Trib+Edu: Are there specific exercises or activities people can do to actively enhance their emotional intelligence?
Nafukho: There are so many resources now. If you go to Google and type in EQ, there are so many tests you can take. There are so many resources. There is a whole website that has been set up and every piece of research that is published on EQ is published on this website. It is really growing. In education, this looks very new. In business, they have known this a long time. The business world, they looked at EQ as a competitive advantage.
At first it looks like this is common sense, but it's a common sense that we need to learn. We need to learn how to interact or relate with people. That's a skill you acquire, a personal skill. You need to learn how to manage kids like that. That's why most teachers quit, by the way. They can't manage kids. The reason a number of people quit teaching is that they say, "I can't understand those kids."
In education, we have something called classroom management. It's a trait you learn, a skill you acquire. You learn it cognitively, that is the IQ, but you also learn it through affection, love for kids, where EQ comes in. So it's the feeling, the heart and the brain. The brain is the IQ, the heart is the EQ.
Trib+Edu: Are there programs in place for teachers to learn how to use emotional intelligence to their advantage?
Nafukho: I trained first to be a teacher. The education system I went through, you had to do a program called child development, we had to do a course on gender psychology, we had to do a course on learning motivation – all of this taps into EQ.
To prepare teachers to be effective in the school system, some states call it social learning, you need to learn how kids socialize. The U.S. System is very good. When kids go to school at early ages, (teachers) expose them to knowledge, they expose them to resources. The focus then is not cognition. The focus then is affection. You want them to love knowledge before they can comprehend and understand knowledge. We have been doing EQ, it's only that we didn't call it emotional intelligence – we called it classroom management.
Trib+Edu: Is there enough emphasis placed on it?
Nafukho: We need more research. There are already a lot of resources, we just need awareness. Now there is thinking that all law enforcement officers should take a course on emotional intelligence. Sometimes they find themselves in situations where they need to talk, pause the moment and think, "If I take this action, where are the consequences?"

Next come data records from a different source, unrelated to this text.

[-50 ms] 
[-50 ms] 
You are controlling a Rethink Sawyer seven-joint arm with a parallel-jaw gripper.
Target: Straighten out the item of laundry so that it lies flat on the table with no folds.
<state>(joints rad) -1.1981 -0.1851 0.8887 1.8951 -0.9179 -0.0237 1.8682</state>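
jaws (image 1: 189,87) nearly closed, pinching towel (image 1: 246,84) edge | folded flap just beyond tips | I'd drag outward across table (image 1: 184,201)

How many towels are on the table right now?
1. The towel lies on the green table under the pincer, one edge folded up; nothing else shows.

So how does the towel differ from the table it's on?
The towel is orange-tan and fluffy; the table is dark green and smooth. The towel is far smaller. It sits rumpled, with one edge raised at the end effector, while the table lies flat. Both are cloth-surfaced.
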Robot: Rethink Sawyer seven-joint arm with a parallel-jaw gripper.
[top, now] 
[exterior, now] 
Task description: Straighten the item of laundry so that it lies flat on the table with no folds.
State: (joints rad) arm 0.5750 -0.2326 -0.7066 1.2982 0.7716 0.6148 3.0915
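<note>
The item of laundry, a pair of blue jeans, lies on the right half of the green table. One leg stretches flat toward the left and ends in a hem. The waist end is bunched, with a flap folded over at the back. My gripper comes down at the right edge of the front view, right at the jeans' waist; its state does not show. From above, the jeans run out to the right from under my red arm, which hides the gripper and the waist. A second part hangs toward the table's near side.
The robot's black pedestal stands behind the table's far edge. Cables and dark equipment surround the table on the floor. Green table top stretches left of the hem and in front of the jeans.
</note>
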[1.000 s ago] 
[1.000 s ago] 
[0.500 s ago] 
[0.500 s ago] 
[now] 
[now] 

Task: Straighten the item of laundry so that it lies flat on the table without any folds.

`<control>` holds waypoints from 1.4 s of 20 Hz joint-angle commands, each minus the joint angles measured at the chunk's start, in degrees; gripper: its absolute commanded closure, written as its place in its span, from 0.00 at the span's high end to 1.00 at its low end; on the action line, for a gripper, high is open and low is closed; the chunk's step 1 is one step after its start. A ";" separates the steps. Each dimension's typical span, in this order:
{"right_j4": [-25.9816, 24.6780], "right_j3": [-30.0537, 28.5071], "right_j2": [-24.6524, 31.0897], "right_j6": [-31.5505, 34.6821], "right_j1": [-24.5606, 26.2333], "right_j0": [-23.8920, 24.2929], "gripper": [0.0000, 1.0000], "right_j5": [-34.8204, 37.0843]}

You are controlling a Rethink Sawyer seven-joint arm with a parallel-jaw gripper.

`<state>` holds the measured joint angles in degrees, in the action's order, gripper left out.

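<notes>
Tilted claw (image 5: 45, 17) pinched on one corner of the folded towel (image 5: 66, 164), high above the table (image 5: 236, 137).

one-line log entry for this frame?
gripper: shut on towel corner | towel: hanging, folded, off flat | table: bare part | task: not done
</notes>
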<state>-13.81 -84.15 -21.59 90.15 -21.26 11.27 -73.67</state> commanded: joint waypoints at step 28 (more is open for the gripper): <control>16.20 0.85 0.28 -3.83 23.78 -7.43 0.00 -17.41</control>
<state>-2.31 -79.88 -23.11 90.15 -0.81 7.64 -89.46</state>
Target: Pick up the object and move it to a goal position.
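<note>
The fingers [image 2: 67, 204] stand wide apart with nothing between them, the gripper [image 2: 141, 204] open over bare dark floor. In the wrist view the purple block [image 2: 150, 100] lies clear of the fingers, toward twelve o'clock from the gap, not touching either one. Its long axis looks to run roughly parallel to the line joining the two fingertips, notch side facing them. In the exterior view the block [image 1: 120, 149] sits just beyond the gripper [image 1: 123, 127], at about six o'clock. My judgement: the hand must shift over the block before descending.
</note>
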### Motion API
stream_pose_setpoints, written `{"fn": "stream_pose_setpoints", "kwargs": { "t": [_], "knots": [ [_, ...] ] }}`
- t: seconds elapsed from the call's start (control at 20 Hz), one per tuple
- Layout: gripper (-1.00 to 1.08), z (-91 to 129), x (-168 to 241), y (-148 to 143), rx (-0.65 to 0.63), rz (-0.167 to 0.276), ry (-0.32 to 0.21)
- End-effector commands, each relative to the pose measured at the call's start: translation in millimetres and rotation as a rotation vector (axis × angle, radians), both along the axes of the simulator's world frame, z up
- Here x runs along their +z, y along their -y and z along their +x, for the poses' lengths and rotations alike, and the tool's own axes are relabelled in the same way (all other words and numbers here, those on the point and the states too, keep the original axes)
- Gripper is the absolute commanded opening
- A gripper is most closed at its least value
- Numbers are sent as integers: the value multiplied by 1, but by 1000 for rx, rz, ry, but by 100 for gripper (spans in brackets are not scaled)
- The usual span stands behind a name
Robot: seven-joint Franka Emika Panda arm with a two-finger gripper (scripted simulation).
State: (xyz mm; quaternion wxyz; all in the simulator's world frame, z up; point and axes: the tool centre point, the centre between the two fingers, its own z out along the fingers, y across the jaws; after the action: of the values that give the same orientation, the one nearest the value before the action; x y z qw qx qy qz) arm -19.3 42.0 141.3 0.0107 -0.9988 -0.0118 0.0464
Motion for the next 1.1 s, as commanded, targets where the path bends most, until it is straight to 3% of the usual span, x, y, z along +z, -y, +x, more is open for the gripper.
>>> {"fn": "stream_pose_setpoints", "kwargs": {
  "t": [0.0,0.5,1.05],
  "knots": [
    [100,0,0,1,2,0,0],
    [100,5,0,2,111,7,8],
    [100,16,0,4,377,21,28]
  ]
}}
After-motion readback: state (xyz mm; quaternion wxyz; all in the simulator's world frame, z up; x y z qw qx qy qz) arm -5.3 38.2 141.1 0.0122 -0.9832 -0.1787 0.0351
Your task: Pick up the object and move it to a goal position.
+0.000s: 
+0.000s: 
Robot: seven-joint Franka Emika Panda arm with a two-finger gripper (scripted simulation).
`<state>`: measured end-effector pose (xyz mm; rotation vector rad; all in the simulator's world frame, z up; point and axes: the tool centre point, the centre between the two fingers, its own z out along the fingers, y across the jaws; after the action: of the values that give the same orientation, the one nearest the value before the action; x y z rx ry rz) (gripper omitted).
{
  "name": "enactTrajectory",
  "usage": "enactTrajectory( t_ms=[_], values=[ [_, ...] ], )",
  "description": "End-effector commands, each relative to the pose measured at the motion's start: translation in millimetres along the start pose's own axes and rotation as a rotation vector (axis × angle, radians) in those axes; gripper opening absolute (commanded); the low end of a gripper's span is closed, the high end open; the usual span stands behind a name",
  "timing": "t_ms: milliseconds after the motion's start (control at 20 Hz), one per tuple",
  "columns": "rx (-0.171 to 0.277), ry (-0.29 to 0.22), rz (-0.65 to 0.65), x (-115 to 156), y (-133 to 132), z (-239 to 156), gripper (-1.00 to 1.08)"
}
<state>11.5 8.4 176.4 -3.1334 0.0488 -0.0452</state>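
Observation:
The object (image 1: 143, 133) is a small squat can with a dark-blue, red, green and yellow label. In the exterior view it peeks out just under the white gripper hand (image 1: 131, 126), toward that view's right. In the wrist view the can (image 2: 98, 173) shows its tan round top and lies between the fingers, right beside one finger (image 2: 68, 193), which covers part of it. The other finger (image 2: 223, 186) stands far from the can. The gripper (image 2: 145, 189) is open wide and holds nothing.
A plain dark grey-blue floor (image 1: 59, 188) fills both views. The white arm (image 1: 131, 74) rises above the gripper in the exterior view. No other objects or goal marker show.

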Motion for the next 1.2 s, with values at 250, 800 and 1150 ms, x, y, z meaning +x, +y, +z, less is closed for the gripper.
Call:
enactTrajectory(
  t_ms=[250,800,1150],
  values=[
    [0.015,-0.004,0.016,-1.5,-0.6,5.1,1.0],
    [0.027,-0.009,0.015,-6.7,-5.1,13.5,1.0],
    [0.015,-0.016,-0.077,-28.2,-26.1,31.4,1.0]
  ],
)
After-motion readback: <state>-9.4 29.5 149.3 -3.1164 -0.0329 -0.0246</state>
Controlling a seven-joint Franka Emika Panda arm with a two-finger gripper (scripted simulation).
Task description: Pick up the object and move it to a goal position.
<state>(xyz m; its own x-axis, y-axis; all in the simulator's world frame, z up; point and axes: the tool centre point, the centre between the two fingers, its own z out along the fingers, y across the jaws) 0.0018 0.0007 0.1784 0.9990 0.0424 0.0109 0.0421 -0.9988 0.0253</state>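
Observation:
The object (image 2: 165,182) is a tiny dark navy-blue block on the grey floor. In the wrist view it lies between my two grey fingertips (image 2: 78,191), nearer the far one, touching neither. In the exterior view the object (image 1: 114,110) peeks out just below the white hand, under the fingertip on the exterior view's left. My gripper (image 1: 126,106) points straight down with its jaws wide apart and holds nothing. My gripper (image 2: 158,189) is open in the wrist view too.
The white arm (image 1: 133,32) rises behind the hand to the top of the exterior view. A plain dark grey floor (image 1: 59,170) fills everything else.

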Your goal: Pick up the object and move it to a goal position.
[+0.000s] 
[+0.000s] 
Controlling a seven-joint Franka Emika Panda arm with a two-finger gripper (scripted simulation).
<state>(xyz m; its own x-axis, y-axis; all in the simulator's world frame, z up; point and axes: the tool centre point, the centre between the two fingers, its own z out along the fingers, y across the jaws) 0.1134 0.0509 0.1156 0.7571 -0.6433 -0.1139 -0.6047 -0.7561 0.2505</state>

Replace them with a teacher. When you're teaching and all of a sudden a student decides to do something that is the least expected – they're not participating in what you're saying or they exhibit behavior that requires more reflection – this is something we all need to learn from and improve our EQ.
People, as they grow in their professions, they grow in their EQ. If you watch very experienced people, they handle issues differently. Think of two firefighters. One has just qualified to start and one has been doing it for 30 years. The house is on fire and they know there are kids upstairs. An experienced firefighter will handle this situation very different than a beginning firefighter. That’s EQ, because they have learned over time how to adapt to situations and then how to take action.